Price?
Being Medion it will find its way to Aldi and the price needs to be good. £249 or less.
Medion joined the throng of vendors touting an Android 3.2-based tablet at IFA, though it kept its offering, the LifeTab P9514 behind closed doors. We got to see it, though Medion was adamant that no snaps be taken, so here's the official publicity shot. As it stands, the fondleslab won't actually arrive until "the Christmas …
Medion / Tevion / Technika / Silvercrest / Alba / Bush / Cookworks et al are just in-house brand badges that appear on devices from disparate OEMs. You can't say one way or the other what the product will be like without reviewing it. Sometimes it might be pretty good, possibly being essentially the same device as a brandname product in a different fascia. Other times it could be a heap of crap.
The answer therefore I guess is wait and see.
With so many of them using the same basic bits what is the USP that will make one really stand out from the pack?
Come on Google/Samsung/Medion and all the rest, we would really like to know.
At the moment the non iPad market is getting so franmented that none of them stand out as the 'iPad killer', 'this season must have device'.
With every new entrant to the market, the Apple marketeers must be saying, 'Come on, all the more the merrier'.
I am deliberately ignoring any paten spated between the players in this market.
They are all iPad killers (at least all the honeycomb ones). I have yet to see a bad Honeycomb tablet.

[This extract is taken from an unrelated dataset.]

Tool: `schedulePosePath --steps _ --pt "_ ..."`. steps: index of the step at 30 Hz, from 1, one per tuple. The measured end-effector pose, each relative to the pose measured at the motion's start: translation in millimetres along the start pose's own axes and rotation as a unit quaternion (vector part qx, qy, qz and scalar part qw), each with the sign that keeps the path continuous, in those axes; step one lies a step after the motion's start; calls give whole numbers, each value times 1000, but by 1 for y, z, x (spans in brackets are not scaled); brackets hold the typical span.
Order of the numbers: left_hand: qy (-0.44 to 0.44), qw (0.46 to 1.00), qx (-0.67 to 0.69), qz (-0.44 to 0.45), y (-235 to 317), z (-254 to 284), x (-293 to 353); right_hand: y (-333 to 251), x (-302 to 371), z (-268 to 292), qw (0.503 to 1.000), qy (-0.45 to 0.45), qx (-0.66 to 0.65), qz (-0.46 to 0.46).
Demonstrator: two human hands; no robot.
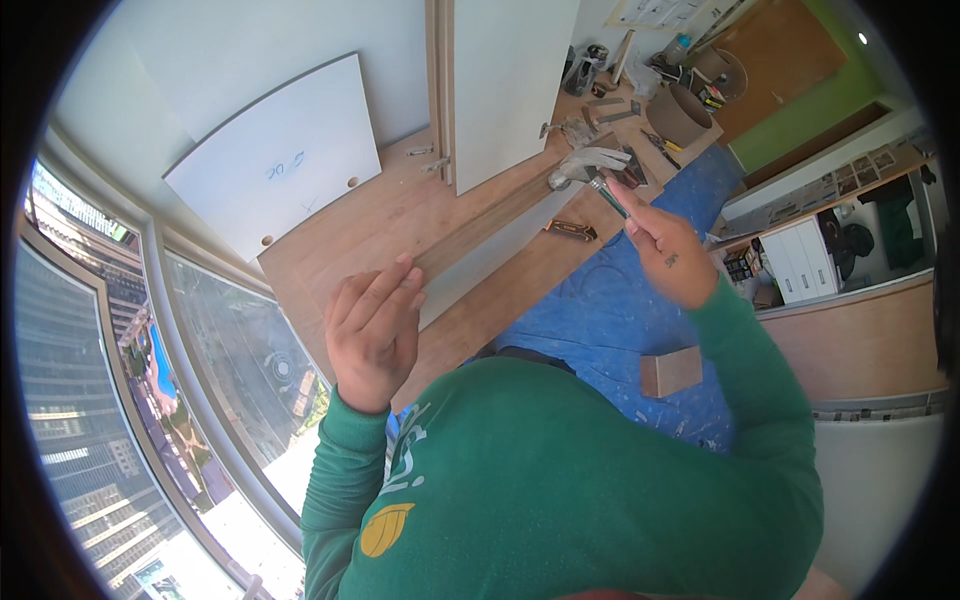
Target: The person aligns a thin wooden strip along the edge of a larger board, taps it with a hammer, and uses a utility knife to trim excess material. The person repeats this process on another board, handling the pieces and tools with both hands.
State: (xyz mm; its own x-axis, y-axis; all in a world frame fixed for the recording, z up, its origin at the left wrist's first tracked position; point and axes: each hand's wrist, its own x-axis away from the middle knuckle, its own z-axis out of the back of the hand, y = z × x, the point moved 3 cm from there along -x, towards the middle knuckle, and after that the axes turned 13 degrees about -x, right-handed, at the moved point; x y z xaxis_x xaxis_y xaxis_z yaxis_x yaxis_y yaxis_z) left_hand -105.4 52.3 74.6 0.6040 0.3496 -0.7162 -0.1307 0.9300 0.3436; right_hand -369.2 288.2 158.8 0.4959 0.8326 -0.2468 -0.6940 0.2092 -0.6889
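Observation:
My right hand [668, 245] is closed around the handle of a claw hammer [592, 168]. The hammer's silver head hangs over the far end of a long narrow wooden board [490, 222], which has a pale face along its near side. At that board's near left end, my left hand [375, 325] has its fingers bent over the edge with the thumb below; part of the grip is hidden. An orange and black utility knife [572, 231] lies on the wooden worktop [475, 335], close to the board.
A white curved-edge panel [285, 150] leans on the wall at left, beside an upright white cabinet door [510, 90]. Tools and a brown curved ring [680, 112] crowd the far worktop. A wooden block [670, 372] rests on the blue floor sheet [590, 320]. Windows [220, 350] line the left.

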Motion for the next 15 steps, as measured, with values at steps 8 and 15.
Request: schedulePosePath --steps 8,15 --pt "2 1000 -14 -2 0 2 0 -23 -3 -13 993 -98 7 -67" --pt "6 1000 -13 -2 -1 1 0 -31 -9 -17 994 -86 16 -59"
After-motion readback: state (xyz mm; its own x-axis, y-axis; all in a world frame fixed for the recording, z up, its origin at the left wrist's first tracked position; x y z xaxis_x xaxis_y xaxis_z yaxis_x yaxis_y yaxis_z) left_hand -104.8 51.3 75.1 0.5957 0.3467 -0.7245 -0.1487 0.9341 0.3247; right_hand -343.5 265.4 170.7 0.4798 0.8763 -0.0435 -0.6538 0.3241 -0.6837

The Asus Transformer is king of all the tablets, it's cheaper than a iPad2, has better resolution, better IPS panel, a keyboard, proper USB ports, HDMI, Card slots etc etc etc.
The Tab is a great tablet too, the Xoom would be great if Motorola supported it properly in Europe.

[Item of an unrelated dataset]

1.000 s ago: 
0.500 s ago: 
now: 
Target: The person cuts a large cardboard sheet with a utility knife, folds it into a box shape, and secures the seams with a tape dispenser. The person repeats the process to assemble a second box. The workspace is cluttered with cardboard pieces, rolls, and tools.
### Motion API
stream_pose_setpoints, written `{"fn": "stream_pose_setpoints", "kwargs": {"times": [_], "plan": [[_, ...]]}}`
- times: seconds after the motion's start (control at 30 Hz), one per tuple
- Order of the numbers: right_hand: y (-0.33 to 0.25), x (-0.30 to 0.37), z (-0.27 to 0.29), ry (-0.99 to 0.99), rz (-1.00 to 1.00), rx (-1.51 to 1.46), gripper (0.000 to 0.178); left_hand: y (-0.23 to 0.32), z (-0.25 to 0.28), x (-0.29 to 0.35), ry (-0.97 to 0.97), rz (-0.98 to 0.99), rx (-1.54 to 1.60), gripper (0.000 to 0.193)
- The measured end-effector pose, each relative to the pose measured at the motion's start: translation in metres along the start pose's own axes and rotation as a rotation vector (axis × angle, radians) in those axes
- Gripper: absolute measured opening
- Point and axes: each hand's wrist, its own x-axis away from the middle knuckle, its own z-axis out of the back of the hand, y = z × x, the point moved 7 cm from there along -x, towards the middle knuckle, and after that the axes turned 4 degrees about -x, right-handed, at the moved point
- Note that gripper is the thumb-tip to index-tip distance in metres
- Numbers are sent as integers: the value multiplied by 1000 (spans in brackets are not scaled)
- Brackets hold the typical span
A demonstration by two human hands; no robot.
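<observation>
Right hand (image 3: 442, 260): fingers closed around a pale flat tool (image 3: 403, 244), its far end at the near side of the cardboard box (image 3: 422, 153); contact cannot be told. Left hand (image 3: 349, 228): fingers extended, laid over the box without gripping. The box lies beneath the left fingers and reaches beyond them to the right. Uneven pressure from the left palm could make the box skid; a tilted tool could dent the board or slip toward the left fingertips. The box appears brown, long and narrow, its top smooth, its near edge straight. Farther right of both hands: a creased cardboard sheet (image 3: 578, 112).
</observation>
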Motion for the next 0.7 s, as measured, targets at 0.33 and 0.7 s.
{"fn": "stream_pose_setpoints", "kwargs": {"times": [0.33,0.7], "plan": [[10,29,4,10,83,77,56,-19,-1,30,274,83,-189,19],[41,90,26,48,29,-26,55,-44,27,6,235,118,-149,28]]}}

All of them are Android, and none of them have the limitations of Apples products. However Apple have bottomless advertising budgets, so 99% of consumers only know Apple. They don't know any better. That does not mean there aren't better tablets out there, as there are.
AC said 'All of them are Android, and none of them have the limitations of Apples products'
You can go on about Apple restrictions all you want, but with over 100,000 iPad apps compared to 300 Honeycomb apps its a totally false arguement.
So you are left with a 10inch tablet running apps designed to run on a 4inch phone, and £400 less in your pocket.